Bayesian Modeling of Zero-Shot Classifications for Urban Flood Detection
Matt Franchi, Nikhil Garg, Wendy Ju, Emma Pierson
TL;DR
BayFlood presents a two-stage framework that leverages zero-shot vision-language models to detect urban flooding in unlabeled street images and a subsequent Bayesian spatial model to quantify uncertainty, smooth across space, and incorporate external flood-risk covariates. The approach is validated on over 1 million dashcam images from NYC storms and supplemented with external data such as 311 reports, FloodNet sensors, stormwater maps, DEM, and ACS demographics. Results show strong zero-shot flood signals, improved out-of-sample predictions, and robust performance with few ground-truth annotations, with inferred flood risk correlating with known risk markers and revealing biases in public reporting. Applied to New York City, BayFlood identifies flood-prone areas overlooked by existing methods and suggests sensor-placement strategies, illustrating practical impact for urban resiliency and policy.
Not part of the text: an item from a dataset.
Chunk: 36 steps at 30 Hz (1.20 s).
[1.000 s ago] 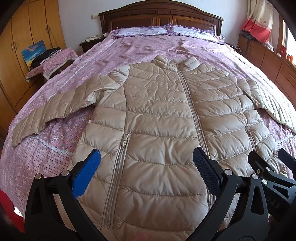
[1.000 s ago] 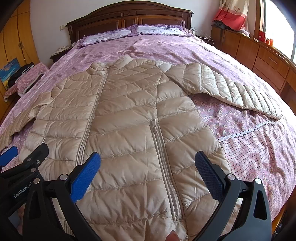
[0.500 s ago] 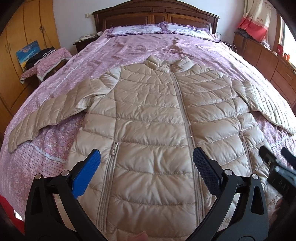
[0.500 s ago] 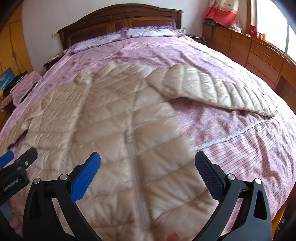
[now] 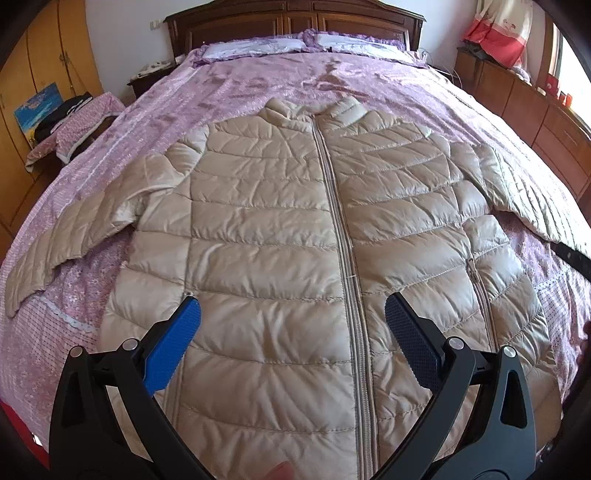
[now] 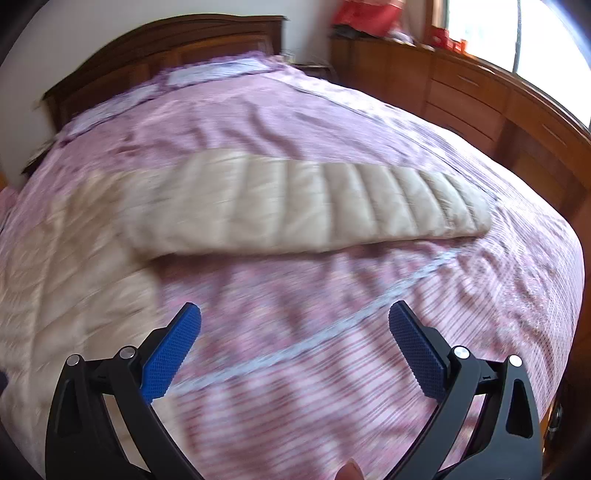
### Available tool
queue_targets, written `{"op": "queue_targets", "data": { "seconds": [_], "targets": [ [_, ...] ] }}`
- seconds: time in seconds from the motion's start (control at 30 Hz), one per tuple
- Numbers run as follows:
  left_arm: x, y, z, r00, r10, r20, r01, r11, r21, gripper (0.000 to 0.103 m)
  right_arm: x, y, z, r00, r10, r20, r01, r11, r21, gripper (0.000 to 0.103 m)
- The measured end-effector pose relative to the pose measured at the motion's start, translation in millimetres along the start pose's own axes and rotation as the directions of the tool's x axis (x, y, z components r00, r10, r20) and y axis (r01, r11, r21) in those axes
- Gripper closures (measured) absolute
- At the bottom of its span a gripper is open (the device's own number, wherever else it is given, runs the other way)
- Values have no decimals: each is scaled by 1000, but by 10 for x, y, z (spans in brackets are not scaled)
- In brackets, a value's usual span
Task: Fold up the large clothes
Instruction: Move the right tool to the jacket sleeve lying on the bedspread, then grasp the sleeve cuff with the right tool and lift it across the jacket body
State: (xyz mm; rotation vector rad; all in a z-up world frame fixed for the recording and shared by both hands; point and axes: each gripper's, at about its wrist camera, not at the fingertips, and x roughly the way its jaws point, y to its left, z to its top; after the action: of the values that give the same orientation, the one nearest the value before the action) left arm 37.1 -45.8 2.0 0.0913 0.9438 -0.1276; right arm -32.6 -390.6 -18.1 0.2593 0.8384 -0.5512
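Left gripper [image 5: 293, 325] spread wide above beige puffer jacket [image 5: 280, 236]; right gripper [image 6: 294, 328] spread wide, near outstretched sleeve [image 6: 306, 206].

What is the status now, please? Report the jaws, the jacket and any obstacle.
Left gripper and right gripper: jaws open, empty. Jacket flat on bed, zipped, unfolded; right sleeve spread out. No obstacle seen.

- The beige quilted puffer jacket [image 5: 288, 229] lies flat, front up, on the pink-purple bedspread [image 5: 388, 85], collar toward the dark wooden headboard [image 5: 295, 14]
- Its sleeves spread left and right
- Wooden drawer cabinets [image 6: 491, 107] stand right of the bed
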Motion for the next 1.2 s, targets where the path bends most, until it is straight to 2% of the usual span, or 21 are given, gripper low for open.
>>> {"op": "queue_targets", "data": {
  "seconds": [0.1, 0.43, 0.67, 0.87, 0.97, 1.03, 1.1, 1.13, 1.2],
  "targets": [
    [22, -29, -4, 1000, 1, -6, -1, 1000, 5, 4, 238, -249, 102, 1000, -17, -19, 19, 998, 63, 5],
    [172, -63, 64, 1000, 8, -20, -8, 1000, 6, 4, 657, -668, 432, 997, 77, -10, -71, 961, 269, 5],
    [441, -89, 80, 998, -8, -67, 10, 999, 33, 4, 1111, -876, 530, 990, 137, -35, -110, 902, 417, 5],
    [638, -105, 140, 990, -46, -131, 52, 997, 48, 4, 1216, -838, 537, 991, 115, -72, -78, 918, 389, 5],
    [698, -105, 164, 986, -53, -160, 62, 997, 52, 4, 1201, -830, 570, 992, 81, -96, -36, 917, 398, 12],
    [724, -110, 153, 985, -54, -164, 63, 997, 53, 4, 1197, -834, 594, 993, 70, -92, -29, 918, 395, 24],
    [725, -108, 124, 986, -56, -156, 64, 997, 48, 4, 1163, -804, 622, 994, 79, -69, -50, 933, 356, 46],
    [721, -116, 96, 988, -54, -143, 61, 997, 47, 4, 1146, -780, 637, 994, 89, -57, -65, 940, 334, 52],
    [715, -111, 55, 990, -48, -130, 55, 997, 51, 4, 1092, -735, 646, 994, 102, -40, -85, 950, 301, 77]
  ]
}}
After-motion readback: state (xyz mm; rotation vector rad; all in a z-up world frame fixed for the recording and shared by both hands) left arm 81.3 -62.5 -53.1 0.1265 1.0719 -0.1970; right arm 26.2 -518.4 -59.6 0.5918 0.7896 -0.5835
The work demonstrates a general paradigm for integrating foundation-model annotations with Bayesian inference to obtain calibrated uncertainty and actionable insights without large labeled datasets.
Abstract
Street scene datasets, collected from Street View or dashboard cameras, offer a promising means of detecting urban objects and incidents like street flooding. However, a major challenge in using these datasets is their lack of reliable labels: there are myriad types of incidents, many types occur rarely, and ground-truth measures of where incidents occur are lacking. Here, we propose BayFlood, a two-stage approach which circumvents this difficulty. First, we perform zero-shot classification of where incidents occur using a pretrained vision-language model (VLM). Second, we fit a spatial Bayesian model on the VLM classifications. The zero-shot approach avoids the need to annotate large training sets, and the Bayesian model provides frequent desiderata in urban settings - principled measures of uncertainty, smoothing across locations, and incorporation of external data like stormwater accumulation zones. We comprehensively validate this two-stage approach, showing that VLMs provide strong zero-shot signal for floods across multiple cities and time periods, the Bayesian model improves out-of-sample prediction relative to baseline methods, and our inferred flood risk correlates with known external predictors of risk. Having validated our approach, we show it can be used to improve urban flood detection: our analysis reveals 113,738 people who are at high risk of flooding overlooked by current methods, identifies demographic biases in existing methods, and suggests locations for new flood sensors. More broadly, our results showcase how Bayesian modeling of zero-shot LM annotations represents a promising paradigm because it avoids the need to collect large labeled datasets and leverages the power of foundation models while providing the expressiveness and uncertainty quantification of Bayesian models.